WORK INSTRUCTIONS
Output every line below exactly.

EXERCISE DATA
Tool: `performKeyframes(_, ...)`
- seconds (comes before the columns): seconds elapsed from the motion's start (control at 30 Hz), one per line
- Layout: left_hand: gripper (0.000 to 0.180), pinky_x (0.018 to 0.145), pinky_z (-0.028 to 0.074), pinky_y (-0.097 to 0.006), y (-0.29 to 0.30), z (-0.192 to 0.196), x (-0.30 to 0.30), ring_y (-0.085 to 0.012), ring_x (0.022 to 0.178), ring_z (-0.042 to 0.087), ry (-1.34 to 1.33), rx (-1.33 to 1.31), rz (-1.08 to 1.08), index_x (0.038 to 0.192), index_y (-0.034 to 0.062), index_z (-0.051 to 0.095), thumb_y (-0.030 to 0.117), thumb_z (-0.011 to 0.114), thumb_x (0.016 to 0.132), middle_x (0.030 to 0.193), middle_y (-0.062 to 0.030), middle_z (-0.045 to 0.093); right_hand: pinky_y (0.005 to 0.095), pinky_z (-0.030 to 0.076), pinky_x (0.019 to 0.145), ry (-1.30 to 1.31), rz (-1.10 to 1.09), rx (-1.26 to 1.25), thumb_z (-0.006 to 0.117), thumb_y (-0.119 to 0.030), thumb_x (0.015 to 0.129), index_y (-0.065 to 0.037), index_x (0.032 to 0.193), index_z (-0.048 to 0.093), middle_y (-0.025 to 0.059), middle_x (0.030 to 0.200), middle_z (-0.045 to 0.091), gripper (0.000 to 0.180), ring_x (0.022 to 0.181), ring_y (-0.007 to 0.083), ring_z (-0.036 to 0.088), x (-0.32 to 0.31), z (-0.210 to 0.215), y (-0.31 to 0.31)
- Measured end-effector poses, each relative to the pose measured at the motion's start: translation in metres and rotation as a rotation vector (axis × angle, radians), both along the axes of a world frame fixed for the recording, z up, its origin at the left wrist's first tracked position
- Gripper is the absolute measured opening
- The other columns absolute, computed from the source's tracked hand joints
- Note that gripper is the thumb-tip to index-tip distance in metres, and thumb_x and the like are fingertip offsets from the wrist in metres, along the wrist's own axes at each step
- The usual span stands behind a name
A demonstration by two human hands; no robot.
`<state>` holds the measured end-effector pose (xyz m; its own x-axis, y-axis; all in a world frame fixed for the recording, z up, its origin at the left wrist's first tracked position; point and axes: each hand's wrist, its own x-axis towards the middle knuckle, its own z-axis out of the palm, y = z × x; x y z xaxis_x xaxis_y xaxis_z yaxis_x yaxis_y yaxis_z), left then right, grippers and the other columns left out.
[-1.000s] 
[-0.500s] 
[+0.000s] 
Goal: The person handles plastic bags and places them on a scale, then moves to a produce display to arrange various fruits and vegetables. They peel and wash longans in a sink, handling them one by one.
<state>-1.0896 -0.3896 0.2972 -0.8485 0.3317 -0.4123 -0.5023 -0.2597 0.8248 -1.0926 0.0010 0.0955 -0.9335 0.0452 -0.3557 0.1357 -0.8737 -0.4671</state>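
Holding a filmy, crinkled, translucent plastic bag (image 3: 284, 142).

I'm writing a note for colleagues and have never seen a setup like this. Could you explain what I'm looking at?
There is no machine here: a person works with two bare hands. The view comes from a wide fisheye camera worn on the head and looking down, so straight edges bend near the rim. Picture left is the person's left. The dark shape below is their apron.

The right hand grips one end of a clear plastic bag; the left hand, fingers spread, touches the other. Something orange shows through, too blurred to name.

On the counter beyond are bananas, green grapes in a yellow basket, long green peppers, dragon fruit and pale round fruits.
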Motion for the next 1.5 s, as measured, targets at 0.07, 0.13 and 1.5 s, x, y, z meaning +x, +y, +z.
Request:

ANSWER SPACE
Tool: `performKeyframes(_, ...)`
- seconds (comes before the columns): seconds elapsed from the motion's start (control at 30 Hz), one per line
- Layout: left_hand: gripper (0.000 to 0.180), pinky_x (0.018 to 0.145), pinky_z (-0.028 to 0.074), pinky_y (-0.097 to 0.006), y (-0.29 to 0.30), z (-0.192 to 0.196), x (-0.30 to 0.30), ring_y (-0.085 to 0.012), ring_x (0.022 to 0.178), ring_z (-0.042 to 0.087), ry (-1.34 to 1.33), rx (-1.33 to 1.31), rz (-1.08 to 1.08), index_x (0.038 to 0.192), index_y (-0.034 to 0.062), index_z (-0.051 to 0.095), thumb_y (-0.030 to 0.117), thumb_z (-0.011 to 0.114), thumb_x (0.016 to 0.132), middle_x (0.030 to 0.193), middle_y (-0.062 to 0.030), middle_z (-0.045 to 0.093); right_hand: pinky_y (0.005 to 0.095), pinky_z (-0.030 to 0.076), pinky_x (0.019 to 0.145), ry (-1.30 to 1.31), rz (-1.10 to 1.09), rx (-1.26 to 1.25), thumb_z (-0.006 to 0.117), thumb_y (-0.119 to 0.030), thumb_x (0.015 to 0.129), index_y (-0.065 to 0.037), index_x (0.032 to 0.193), index_z (-0.048 to 0.093), middle_y (-0.025 to 0.059), middle_x (0.030 to 0.200), middle_z (-0.045 to 0.091), gripper (0.000 to 0.180), ring_x (0.022 to 0.181), ring_y (-0.007 to 0.083), ring_z (-0.036 to 0.088), x (-0.32 to 0.31), z (-0.210 to 0.215), y (-0.31 to 0.31)
- Measured end-effector poses, each relative to the pose measured at the motion's start: translation in metres and rotation as a rotation vector (axis × angle, radians), both along the axes of a world frame fixed for the recording, z up, its origin at the left wrist's first tracked position
- Gripper is the absolute measured opening
- The other columns absolute, computed from the source's tracked hand joints
- Note that gripper is the thumb-tip to index-tip distance in metres, and thumb_x and the like are fingertip offsets from the wrist in metres, along the wrist's own axes at each step
- The usual span stands behind a name
A demonstration by two human hands; no robot.
`<state>` holds the measured end-effector pose (xyz m; its own x-axis, y-axis; all in a world frame fixed for the recording, z up, its origin at the left wrist's first tracked position; point and axes: each hand's wrist, its own x-axis towards the middle knuckle, its own z-axis out of the palm, y = z × x; x y z xaxis_x xaxis_y xaxis_z yaxis_x yaxis_y yaxis_z), left then right, grippers and the other columns left out.
[-1.000s] 
[-0.500s] 
[+0.000s] 
Goal: The person handles plastic bags and places them on a scale, then moves to a produce display to arrange various fruits and vegetables. They peel and wash longans in a sink, handling them one by one.
<state>-1.0896 -0.3896 0.2972 -0.8485 0.3317 -0.4123 -0.5023 -0.2597 0.8248 -1.0926 0.0010 0.0955 -0.9335 0.0452 -0.3557 0.1357 -0.8737 -0.4671</state>
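Holding a filmy, crinkled, translucent plastic bag (image 3: 284, 142).

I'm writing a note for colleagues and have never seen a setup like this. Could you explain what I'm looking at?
There is no machine here: a person works with two bare hands. The view comes from a wide fisheye camera worn on the head and looking down, so straight edges bend near the rim. Picture left is the person's left. The dark shape below is their apron.

The right hand grips one end of a clear plastic bag; the left hand, fingers spread, touches the other. Something orange shows through, too blurred to name.

On the counter beyond are bananas, green grapes in a yellow basket, long green peppers, dragon fruit and pale round fruits.
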Motion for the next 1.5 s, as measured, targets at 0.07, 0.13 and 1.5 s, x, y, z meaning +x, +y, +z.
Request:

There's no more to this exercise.